In a 2024 Cochrane Review, indapamide showed a 21% relative risk reduction in heart failure hospitalization compared to hydrochlorothiazide.
Beta-Blockers: Reserved and Selective Use
Beta-blockers no longer serve as routine first-line therapy for uncomplicated hypertension. Nevertheless, they remain indispensable in patients with concomitant ischemic heart disease, atrial fibrillation, or heart failure. The B-SELECT trial published in JAMA Cardiology (2023) emphasized that bisoprolol outperformed older agents like atenolol in reducing cardiovascular events among patients with dual diagnoses of hypertension and coronary artery disease.
Single-Pill Combinations (SPCs): Improving Adherence, Enhancing Outcomes
Treatment adherence is a critical determinant of BP control. To that end, SPCs have become the standard of care in most high-income countries. Triple fixed-dose combinations, such as olmesartan/amlodipine/hydrochlorothiazide, have demonstrated superior BP-lowering efficacy and higher patient adherence rates. The TRIPLE-H trial (2022–2024) found that SPCs reduced clinical inertia by 60% and led to a 32% higher rate of BP target achievement in primary care settings.
Renal and Metabolic Considerations in First-Line Selection
For patients with chronic kidney disease (CKD) or diabetes, therapeutic decisions are more complex. Current consensus recommends:
- ACEi or ARB as foundational therapy to slow renal decline.
- Avoidance of diuretics in advanced CKD stages due to electrolyte disturbances.
- CCBs as second-line agents when RAAS inhibitors alone are insufficient.
Moreover, SGLT2 inhibitors, although not first-line antihypertensives, have been integrated as add-on therapy in patients with coexisting diabetes or CKD, providing modest BP reduction (~5 mmHg) and significant renal protection.
Precision Hypertension Therapy: The Future Is Here
The integration of genomic profiling and AI-driven BP pattern analysis is expected to revolutionize personalized therapy. Trials such as HYPERGEN-25 are evaluating how specific polymorphisms (such as CYP11B2, ACE gene) can predict response to ACEi vs ARB therapy. Wearable BP monitors with continuous data collection and machine learning feedback now aid clinicians in adjusting therapy more precisely, especially in resistant hypertension cases.

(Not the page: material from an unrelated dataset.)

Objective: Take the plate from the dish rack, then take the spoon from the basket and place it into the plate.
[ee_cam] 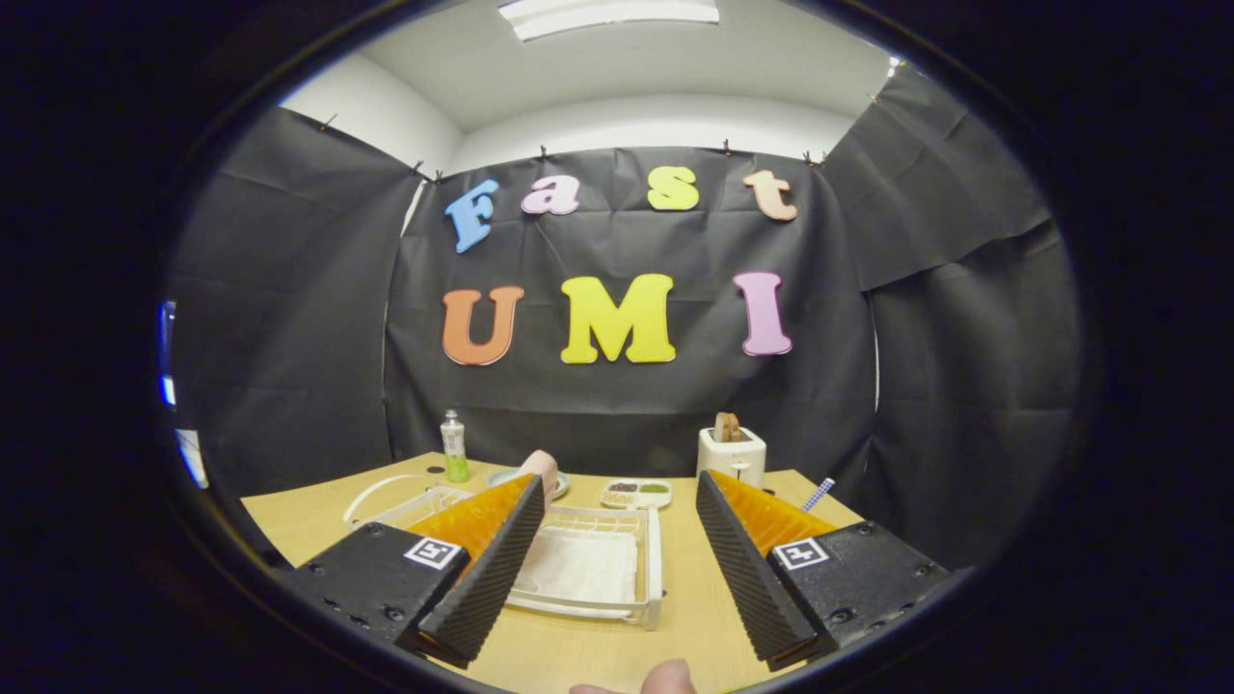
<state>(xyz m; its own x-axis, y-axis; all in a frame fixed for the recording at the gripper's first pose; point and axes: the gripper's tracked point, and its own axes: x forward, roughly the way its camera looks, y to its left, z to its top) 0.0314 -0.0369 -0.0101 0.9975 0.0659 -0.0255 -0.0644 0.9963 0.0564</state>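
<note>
Tongs (617,578) hang released over the counter (675,617), gripping nothing, rack (617,569) just ahead; plate and spoon both look untouched so far.

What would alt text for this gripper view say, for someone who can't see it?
An open gripper hangs above a wooden table, its two fingers apart and holding nothing, with a white dish rack just ahead between them. Beyond the fingers stand a green bottle, a toaster with bread in it, a small snack tray and a pink cup.
</note>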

First-line antihypertensive therapy in 2025 is no longer a one-size-fits-all decision. As therapeutic classes evolve and comparative effectiveness research expands, individualized treatment based on clinical phenotype, ethnicity, comorbidities, and patient preference becomes paramount. The shift toward SPCs, preference for ARBs, and strategic use of pharmacogenomics reflects a mature, patient-centric approach to hypertension management.
The future of hypertension therapy lies not in discovering new drugs, but in harnessing existing treatments with greater precision and personalization.